Required work -
Only the lines from the start of the entries up to and including the line with "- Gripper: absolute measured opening" should be written out, exactly as they stand.

Raw data -
================
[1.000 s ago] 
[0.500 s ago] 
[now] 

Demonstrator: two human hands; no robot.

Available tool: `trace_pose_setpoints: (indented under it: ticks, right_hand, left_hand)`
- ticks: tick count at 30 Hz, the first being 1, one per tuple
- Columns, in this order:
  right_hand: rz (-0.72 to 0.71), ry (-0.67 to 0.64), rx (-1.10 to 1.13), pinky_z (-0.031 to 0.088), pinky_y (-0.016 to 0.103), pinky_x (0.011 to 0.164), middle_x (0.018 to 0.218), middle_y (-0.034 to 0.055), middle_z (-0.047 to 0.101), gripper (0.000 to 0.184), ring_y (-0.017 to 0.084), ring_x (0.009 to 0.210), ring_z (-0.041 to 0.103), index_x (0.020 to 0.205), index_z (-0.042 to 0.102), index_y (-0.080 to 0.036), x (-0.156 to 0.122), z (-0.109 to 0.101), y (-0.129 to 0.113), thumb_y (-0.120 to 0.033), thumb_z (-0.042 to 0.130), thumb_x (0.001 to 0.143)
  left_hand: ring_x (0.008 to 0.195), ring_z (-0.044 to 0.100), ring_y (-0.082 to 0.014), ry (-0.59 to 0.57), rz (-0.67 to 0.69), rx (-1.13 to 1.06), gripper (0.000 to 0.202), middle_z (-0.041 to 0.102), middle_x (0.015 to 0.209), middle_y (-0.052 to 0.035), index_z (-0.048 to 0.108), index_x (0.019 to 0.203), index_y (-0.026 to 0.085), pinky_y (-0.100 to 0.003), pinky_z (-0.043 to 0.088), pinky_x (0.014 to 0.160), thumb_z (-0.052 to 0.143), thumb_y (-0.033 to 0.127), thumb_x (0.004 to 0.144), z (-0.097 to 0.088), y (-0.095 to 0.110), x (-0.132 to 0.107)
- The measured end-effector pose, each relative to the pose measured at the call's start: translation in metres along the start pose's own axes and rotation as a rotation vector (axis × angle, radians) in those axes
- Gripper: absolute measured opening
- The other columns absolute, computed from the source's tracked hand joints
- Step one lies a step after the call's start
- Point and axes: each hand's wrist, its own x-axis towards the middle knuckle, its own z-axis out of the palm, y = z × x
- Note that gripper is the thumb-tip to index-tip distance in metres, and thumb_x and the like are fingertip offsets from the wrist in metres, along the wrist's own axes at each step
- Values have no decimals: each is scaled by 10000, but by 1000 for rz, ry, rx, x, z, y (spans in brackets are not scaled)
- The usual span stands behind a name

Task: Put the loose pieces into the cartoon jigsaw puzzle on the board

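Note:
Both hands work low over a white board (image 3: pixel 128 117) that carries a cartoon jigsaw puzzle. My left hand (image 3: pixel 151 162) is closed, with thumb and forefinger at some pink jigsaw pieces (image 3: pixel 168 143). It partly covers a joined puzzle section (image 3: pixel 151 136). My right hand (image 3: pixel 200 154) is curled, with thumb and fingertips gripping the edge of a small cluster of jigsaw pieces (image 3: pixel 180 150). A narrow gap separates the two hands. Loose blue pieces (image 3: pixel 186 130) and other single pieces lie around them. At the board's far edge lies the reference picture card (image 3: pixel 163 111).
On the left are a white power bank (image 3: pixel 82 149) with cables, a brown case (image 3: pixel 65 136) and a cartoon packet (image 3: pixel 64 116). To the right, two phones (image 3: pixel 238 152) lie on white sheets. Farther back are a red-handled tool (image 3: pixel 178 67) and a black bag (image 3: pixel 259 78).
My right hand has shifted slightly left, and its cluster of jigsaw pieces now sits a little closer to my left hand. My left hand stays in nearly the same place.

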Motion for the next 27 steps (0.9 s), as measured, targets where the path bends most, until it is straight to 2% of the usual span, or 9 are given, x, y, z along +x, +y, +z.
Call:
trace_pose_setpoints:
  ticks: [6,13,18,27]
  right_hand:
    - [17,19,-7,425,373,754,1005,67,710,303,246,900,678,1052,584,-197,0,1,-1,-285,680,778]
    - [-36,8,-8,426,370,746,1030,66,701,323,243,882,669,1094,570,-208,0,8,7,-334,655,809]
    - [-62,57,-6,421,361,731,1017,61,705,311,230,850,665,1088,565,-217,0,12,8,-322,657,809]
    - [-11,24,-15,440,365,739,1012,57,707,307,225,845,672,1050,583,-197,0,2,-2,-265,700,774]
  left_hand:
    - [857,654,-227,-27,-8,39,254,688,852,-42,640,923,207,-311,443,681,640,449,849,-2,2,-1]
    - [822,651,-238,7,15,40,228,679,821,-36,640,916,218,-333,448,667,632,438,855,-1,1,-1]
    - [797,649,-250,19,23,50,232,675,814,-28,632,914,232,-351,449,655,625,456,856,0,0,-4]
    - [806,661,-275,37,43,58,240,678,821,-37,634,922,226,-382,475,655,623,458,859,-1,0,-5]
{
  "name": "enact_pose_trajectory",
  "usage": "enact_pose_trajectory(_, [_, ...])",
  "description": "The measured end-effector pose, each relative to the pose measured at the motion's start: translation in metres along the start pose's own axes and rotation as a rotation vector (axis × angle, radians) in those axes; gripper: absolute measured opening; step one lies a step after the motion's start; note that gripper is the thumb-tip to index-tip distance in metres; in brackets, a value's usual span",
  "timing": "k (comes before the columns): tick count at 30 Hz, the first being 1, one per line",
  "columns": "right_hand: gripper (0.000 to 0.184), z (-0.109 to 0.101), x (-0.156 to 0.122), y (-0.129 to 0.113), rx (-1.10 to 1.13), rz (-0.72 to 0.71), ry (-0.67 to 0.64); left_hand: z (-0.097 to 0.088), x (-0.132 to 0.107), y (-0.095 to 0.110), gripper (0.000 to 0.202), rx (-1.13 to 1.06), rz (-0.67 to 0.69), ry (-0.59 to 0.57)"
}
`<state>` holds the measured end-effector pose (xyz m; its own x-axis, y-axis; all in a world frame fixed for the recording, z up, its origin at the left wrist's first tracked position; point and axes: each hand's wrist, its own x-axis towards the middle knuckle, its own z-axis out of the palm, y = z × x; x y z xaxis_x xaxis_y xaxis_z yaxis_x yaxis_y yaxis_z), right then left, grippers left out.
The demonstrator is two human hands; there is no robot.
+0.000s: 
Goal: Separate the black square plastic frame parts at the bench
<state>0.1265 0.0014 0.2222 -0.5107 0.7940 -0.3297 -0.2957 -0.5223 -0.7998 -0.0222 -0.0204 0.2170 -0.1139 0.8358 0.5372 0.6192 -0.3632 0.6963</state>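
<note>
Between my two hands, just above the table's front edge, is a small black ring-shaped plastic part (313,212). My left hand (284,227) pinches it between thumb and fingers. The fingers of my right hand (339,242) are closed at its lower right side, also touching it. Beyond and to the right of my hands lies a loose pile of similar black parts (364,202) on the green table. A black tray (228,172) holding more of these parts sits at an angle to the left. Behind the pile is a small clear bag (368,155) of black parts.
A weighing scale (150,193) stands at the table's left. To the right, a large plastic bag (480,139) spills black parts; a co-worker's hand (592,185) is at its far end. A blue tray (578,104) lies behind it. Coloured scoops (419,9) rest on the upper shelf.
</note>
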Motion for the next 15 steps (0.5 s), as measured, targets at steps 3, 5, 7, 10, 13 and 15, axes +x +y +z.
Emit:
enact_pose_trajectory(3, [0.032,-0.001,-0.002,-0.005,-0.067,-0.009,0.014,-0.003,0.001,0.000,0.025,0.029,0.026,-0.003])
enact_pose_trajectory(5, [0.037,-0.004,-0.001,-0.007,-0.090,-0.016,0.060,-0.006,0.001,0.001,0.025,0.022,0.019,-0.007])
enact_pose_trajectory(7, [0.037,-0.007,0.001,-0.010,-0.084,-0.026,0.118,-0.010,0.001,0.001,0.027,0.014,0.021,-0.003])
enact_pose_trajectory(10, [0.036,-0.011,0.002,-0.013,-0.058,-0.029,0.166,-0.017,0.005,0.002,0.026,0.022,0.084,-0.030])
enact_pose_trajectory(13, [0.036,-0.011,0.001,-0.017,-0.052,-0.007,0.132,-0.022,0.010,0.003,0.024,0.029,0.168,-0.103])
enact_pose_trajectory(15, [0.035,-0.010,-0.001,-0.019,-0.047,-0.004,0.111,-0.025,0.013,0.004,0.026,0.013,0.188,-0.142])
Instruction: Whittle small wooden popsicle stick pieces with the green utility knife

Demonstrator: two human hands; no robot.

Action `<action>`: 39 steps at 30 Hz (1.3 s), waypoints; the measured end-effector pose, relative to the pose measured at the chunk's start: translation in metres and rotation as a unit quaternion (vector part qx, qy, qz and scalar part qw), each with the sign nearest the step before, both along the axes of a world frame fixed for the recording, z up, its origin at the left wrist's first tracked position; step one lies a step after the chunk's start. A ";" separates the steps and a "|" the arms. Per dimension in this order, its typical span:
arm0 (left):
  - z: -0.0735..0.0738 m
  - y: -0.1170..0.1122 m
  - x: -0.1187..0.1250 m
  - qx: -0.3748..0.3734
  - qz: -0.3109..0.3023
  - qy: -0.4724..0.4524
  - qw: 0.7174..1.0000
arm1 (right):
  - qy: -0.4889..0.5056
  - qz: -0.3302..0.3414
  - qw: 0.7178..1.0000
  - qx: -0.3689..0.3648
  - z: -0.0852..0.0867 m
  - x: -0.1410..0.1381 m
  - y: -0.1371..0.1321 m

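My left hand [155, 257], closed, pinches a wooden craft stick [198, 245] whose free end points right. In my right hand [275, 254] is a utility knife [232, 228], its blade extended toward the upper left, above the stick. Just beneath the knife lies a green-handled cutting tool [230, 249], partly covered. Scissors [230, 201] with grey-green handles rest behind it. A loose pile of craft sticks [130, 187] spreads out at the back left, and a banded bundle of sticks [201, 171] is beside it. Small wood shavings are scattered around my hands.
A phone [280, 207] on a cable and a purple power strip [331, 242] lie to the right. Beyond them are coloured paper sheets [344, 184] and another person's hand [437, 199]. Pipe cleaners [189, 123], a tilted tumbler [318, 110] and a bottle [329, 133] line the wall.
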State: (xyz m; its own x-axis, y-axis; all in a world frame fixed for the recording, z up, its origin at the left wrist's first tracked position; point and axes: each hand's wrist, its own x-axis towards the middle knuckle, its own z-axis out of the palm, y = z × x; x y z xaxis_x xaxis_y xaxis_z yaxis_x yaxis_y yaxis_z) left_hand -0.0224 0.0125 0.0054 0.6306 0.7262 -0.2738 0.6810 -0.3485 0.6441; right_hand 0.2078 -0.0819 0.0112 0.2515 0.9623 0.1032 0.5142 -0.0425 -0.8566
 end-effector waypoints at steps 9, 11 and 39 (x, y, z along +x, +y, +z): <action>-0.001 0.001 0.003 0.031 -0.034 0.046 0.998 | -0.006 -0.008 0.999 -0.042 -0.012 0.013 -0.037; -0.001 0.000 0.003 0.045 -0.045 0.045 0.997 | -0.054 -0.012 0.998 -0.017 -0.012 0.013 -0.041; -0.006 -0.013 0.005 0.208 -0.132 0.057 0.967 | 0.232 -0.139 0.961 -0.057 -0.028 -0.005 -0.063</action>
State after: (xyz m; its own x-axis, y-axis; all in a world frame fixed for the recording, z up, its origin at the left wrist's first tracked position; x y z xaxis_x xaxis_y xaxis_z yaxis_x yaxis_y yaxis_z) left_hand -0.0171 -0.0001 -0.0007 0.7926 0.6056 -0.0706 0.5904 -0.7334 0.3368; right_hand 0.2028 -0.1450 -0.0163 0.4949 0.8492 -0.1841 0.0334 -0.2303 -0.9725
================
Written answer -
[1.000 s ago] 
[0.500 s ago] 
[now] 

Demonstrator: two human hands; no robot.

Available tool: `trace_pose_setpoints: (indented under it: ticks, right_hand, left_hand)`
- ticks: tick count at 30 Hz, the first being 1, one per tuple
- Columns, in this order:
  right_hand: rz (-0.72 to 0.71), ry (-0.67 to 0.64), rx (-1.10 to 1.13), pinky_z (-0.031 to 0.088), pinky_y (-0.016 to 0.103), pinky_x (0.011 to 0.164), middle_x (0.018 to 0.218), middle_y (-0.034 to 0.055), middle_z (-0.047 to 0.101), gripper (0.000 to 0.184), ring_y (-0.017 to 0.084), ring_x (0.009 to 0.210), ring_z (-0.041 to 0.103), index_x (0.020 to 0.205), index_z (-0.042 to 0.102), index_y (-0.080 to 0.036), x (-0.156 to 0.122), z (-0.109 to 0.101), y (-0.129 to 0.113), thumb_y (-0.120 to 0.033), thumb_z (-0.042 to 0.130), thumb_x (0.001 to 0.143)
  left_hand: ring_x (0.008 to 0.195), ring_z (-0.044 to 0.100), ring_y (-0.082 to 0.014), ry (-0.59 to 0.57), rz (-0.67 to 0.69), rx (-1.13 to 1.06), gripper (0.000 to 0.202), middle_z (-0.041 to 0.102), middle_x (0.015 to 0.209), middle_y (-0.052 to 0.035), index_z (-0.048 to 0.108), index_x (0.019 to 0.203), index_y (-0.026 to 0.085), pinky_y (-0.100 to 0.003), pinky_z (-0.043 to 0.088), pinky_x (0.014 to 0.160), thumb_z (-0.052 to 0.143), thumb_y (-0.033 to 0.127), thumb_x (0.004 to 0.144), z (-0.097 to 0.088), y (-0.095 to 0.110), x (-0.132 to 0.107)
- The measured end-effector pose, each relative to the pose measured at the call's start: translation in metres along the start pose's own axes and rotation as a rotation vector (axis × angle, radians) in those axes
- Gripper: absolute measured opening

This answer has no further content.